The rise of Omicron in Beijing and an average of 130 Covid cases reported every day has led the organizers of the Winter Olympics to impose strict restrictions on the Games.
Today the organizers announced that the torch relay will be closed to the general public due to Covid measures.
The 1,200 torch-bearer relay will take place at the three sites of the Games and also from February 2-4, when the Olympics open, to tourist attractions such as the Great Wall.
“Safety is always a priority in this torch relay,” said Yang Haibin, an official of the Games Organizing Committee responsible for the torch relay.
“Given epidemic control considerations…the torch relay and ceremonial activities will be organized in safe and manageable closed locations.”
China earlier this week canceled plans to sell tickets to the public for the Beijing Winter Olympics and said only “selected” spectators will be admitted.
boy is taken by a health professional during a nucleic acid test for COVID-19 at a private testing site in Beijing on January 17 after a 26-year-old woman tested positive in the city
Beijing had already announced that no fans from outside China would be allowed into the events – in part due to the country’s weeks-long quarantine requirements – but they had promised to admit domestic audiences.
Those plans were scrapped by organizers on Monday, however, as China reported 127 new local infections just two weeks before the Winter Olympics were set to begin.
Monday’s announcement on the organizing committee’s website confirmed expectations that the Winter Games would have few spectators at the venues, under even stricter conditions than imposed at last year’s Summer Olympics in Tokyo.
Travel restrictions to Beijing have been tightened, requiring all visitors to present recent negative test results, as China faces multiple nationwide outbreaks.
A health worker (L) takes a swab from a man to test for Covid-19 on January 20 in Beijing
Outside Beijing, several million people remain incarcerated as part of China’s “zero-tolerance” approach to the pandemic that has been attributed to preventing outbreaks on the scale of the US and other countries.
The number of new cases has fallen significantly in recent days due to strict adherence to masks, travel restrictions and school closures, along with vaccination rates now above 85 percent.
Some medical experts fear that lack of exposure to the virus could harm the Chinese population’s ability to deal with future waves of infection.
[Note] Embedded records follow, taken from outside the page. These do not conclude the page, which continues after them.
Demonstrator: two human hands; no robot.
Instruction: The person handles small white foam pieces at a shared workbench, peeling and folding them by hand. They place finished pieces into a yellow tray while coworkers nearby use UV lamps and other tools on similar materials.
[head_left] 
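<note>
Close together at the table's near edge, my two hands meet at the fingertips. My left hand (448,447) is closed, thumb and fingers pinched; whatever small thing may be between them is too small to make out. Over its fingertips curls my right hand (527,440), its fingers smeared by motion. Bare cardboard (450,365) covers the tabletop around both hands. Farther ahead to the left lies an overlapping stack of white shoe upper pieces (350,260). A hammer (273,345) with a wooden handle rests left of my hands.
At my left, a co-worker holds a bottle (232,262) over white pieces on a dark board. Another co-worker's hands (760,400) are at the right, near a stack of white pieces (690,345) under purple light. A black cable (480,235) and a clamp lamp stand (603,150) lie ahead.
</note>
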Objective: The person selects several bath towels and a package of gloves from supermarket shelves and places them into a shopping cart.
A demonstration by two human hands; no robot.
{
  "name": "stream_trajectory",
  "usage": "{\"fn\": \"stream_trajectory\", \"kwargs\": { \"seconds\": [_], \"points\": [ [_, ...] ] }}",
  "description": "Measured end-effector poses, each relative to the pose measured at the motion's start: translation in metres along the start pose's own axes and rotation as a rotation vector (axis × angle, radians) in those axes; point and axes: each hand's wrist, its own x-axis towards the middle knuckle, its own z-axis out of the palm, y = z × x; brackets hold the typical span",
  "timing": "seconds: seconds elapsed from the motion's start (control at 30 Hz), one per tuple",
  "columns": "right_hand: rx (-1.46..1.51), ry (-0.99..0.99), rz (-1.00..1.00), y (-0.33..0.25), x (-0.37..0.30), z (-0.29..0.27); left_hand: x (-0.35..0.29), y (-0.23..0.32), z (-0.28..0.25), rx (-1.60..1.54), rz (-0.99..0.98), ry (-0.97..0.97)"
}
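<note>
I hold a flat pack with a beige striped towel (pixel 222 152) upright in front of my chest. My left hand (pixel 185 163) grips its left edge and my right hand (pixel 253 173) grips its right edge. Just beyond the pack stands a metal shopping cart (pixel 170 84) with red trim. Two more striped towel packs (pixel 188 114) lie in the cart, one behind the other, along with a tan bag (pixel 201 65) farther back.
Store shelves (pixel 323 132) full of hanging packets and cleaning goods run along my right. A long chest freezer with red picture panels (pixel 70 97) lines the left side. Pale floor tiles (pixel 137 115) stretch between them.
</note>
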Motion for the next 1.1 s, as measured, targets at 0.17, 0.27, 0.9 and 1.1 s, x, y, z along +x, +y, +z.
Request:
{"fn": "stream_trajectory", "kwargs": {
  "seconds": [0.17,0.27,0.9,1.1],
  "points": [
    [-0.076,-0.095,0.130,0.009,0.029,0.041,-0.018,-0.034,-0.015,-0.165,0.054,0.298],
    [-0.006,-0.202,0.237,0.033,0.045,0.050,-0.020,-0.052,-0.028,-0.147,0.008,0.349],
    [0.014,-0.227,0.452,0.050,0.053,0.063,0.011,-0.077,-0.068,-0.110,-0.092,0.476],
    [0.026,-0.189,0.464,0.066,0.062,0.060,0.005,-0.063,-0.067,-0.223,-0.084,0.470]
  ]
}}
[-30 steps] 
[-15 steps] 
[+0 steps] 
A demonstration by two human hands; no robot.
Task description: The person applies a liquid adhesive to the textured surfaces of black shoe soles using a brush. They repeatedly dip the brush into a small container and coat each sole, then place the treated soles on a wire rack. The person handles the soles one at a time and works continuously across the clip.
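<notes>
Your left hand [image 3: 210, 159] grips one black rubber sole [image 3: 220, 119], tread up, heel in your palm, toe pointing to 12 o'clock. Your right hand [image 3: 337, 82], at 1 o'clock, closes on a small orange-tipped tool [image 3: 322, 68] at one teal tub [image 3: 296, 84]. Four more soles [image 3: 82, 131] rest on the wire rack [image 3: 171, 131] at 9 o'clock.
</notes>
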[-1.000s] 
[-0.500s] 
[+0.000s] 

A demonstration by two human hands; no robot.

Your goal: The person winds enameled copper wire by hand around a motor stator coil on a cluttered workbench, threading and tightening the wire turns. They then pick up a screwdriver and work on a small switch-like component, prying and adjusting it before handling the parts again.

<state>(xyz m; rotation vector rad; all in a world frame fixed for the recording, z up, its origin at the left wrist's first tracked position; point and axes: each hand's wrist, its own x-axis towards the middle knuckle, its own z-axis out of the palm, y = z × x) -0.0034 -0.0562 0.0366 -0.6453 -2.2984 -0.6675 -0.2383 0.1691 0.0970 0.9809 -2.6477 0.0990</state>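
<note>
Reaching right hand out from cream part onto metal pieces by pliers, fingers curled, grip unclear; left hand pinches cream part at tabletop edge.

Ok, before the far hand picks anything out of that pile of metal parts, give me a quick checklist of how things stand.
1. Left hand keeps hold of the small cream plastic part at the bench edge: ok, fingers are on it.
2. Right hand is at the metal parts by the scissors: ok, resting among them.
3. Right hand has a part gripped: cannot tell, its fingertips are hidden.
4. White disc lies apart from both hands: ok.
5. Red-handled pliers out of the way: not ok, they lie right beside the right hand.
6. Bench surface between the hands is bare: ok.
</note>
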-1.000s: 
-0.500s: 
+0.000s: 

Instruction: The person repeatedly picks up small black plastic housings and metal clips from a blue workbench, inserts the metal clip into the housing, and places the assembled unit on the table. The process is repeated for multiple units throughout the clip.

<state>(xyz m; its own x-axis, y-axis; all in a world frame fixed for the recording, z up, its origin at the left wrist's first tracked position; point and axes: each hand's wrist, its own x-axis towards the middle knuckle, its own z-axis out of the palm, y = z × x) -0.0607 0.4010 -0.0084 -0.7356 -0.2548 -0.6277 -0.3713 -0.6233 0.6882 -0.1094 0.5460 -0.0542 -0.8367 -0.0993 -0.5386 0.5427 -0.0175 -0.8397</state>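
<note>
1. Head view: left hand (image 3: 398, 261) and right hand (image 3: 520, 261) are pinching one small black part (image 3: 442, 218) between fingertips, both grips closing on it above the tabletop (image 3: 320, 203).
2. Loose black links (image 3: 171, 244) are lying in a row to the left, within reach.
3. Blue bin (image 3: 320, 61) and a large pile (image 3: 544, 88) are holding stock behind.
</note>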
The Winter Games have been beset by similar political controversies, as well as medical considerations.
Six weeks ago, the US, UK and several allies said they would not send dignitaries to attend the Games to protest human rights abuses by the Communist Party regime.
Athletes have been threatened by the organizing committee with “certain penalties” for saying or doing anything that would offend their Chinese hosts, while several delegations urged anyone going to Beijing to bring “burner” phones instead of their personal ones. devices could be compromised due to concerns about their personal information.
The National Hockey League called uncertainty caused by the pandemic to keep all its players from the Olympic tournament.
And earlier this week, US broadcaster NBC said it will not send announcement teams to China, citing the same virus concerns that emerged when the network withdrew most of its broadcasters from the Tokyo Games.